* **TO DO**: Please write out all the data that follows exactly, without the pictures.

* **RECORDED DATA**:
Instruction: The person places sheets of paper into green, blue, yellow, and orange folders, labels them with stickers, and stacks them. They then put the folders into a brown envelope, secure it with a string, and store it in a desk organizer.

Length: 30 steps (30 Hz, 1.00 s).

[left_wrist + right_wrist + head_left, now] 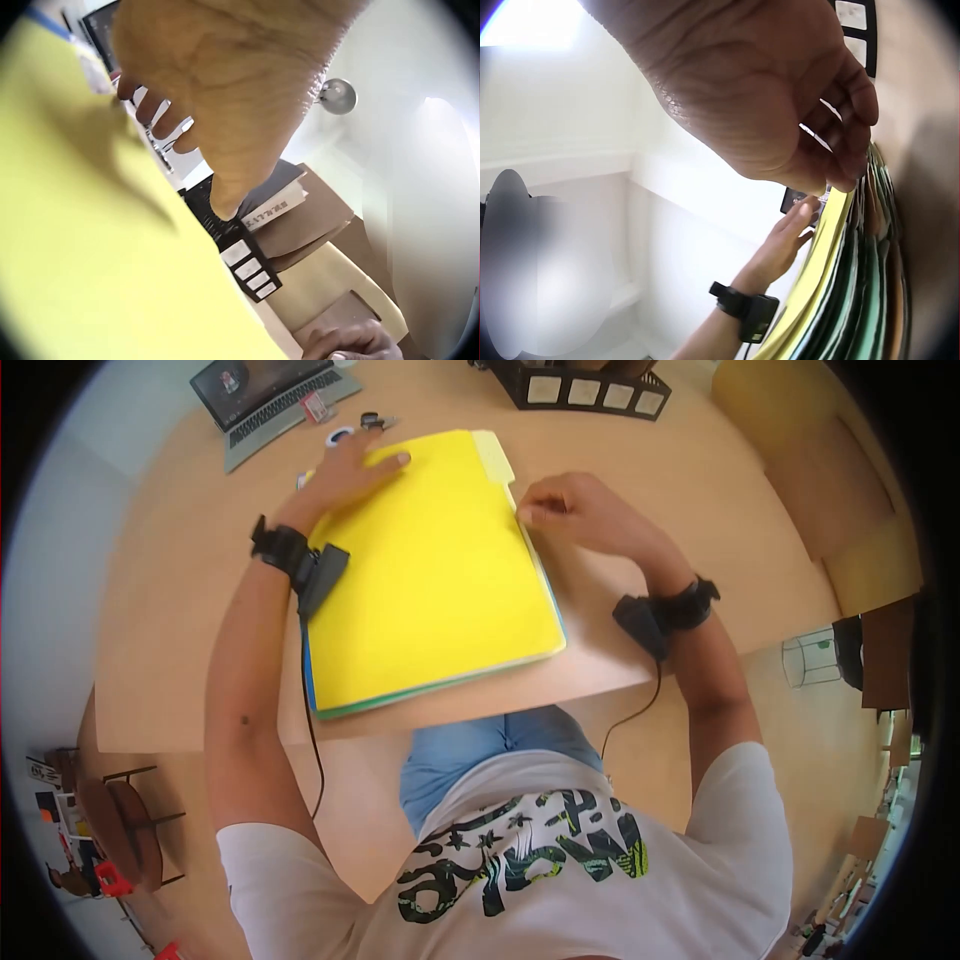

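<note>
A stack of file folders lies on the table, topped by a yellow folder (430, 570) with a pale tab (492, 458) at its upper right. My left hand (350, 478) is spread at the folder's upper left corner, fingers extended; the left wrist view shows its palm above the yellow surface. At the right edge, just below the tab, my right hand (585, 512) has curled fingers. The right wrist view shows its thumb and fingertips pinching the yellow folder's edge, with green, white and brown layers (870, 277) beneath.
An open laptop (270, 410) stands at the back left. Near it lie a white ring-shaped item (340, 436) and a small black item (372, 421). A black organizer (580, 392) with white squares is at the back. A yellow chair (800, 450) stands beyond the table's right side.
</note>
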### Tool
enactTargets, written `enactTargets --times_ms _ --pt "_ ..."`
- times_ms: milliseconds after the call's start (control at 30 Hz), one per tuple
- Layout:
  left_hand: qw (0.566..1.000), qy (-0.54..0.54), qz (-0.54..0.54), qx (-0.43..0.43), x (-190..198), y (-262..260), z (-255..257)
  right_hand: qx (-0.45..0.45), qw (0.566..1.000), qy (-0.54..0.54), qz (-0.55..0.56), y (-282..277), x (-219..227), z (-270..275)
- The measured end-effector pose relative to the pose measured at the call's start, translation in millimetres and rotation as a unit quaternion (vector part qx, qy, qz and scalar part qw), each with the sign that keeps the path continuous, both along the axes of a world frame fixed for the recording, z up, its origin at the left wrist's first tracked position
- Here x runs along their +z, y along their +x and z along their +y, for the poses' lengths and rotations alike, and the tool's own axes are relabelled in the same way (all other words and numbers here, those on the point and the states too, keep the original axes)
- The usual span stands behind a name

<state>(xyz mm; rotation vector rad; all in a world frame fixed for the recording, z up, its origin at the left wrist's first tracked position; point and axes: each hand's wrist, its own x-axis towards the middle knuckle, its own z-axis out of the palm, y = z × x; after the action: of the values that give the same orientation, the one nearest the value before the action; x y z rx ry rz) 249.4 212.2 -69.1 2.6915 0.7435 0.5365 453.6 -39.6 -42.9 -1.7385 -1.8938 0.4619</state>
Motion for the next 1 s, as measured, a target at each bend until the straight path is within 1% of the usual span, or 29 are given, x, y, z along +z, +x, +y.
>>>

* **WRITTEN ANSWER**:
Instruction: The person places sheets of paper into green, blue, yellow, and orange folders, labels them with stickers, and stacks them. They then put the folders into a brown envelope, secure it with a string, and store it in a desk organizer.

Length: 30 steps (30 Hz, 1.00 s).

[left_wrist + right_wrist + head_left, now] 

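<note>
A stack of file folders lies on the table, topped by a yellow folder (430, 570) with a pale tab (492, 458) at its upper right. My left hand (350, 478) is spread at the folder's upper left corner, fingers extended; the left wrist view shows its palm above the yellow surface. At the right edge, just below the tab, my right hand (585, 512) has curled fingers. The right wrist view shows its thumb and fingertips pinching the yellow folder's edge, with green, white and brown layers (870, 277) beneath.
An open laptop (270, 410) stands at the back left. Near it lie a white ring-shaped item (340, 436) and a small black item (372, 421). A black organizer (580, 392) with white squares is at the back. A yellow chair (800, 450) stands beyond the table's right side.
</note>
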### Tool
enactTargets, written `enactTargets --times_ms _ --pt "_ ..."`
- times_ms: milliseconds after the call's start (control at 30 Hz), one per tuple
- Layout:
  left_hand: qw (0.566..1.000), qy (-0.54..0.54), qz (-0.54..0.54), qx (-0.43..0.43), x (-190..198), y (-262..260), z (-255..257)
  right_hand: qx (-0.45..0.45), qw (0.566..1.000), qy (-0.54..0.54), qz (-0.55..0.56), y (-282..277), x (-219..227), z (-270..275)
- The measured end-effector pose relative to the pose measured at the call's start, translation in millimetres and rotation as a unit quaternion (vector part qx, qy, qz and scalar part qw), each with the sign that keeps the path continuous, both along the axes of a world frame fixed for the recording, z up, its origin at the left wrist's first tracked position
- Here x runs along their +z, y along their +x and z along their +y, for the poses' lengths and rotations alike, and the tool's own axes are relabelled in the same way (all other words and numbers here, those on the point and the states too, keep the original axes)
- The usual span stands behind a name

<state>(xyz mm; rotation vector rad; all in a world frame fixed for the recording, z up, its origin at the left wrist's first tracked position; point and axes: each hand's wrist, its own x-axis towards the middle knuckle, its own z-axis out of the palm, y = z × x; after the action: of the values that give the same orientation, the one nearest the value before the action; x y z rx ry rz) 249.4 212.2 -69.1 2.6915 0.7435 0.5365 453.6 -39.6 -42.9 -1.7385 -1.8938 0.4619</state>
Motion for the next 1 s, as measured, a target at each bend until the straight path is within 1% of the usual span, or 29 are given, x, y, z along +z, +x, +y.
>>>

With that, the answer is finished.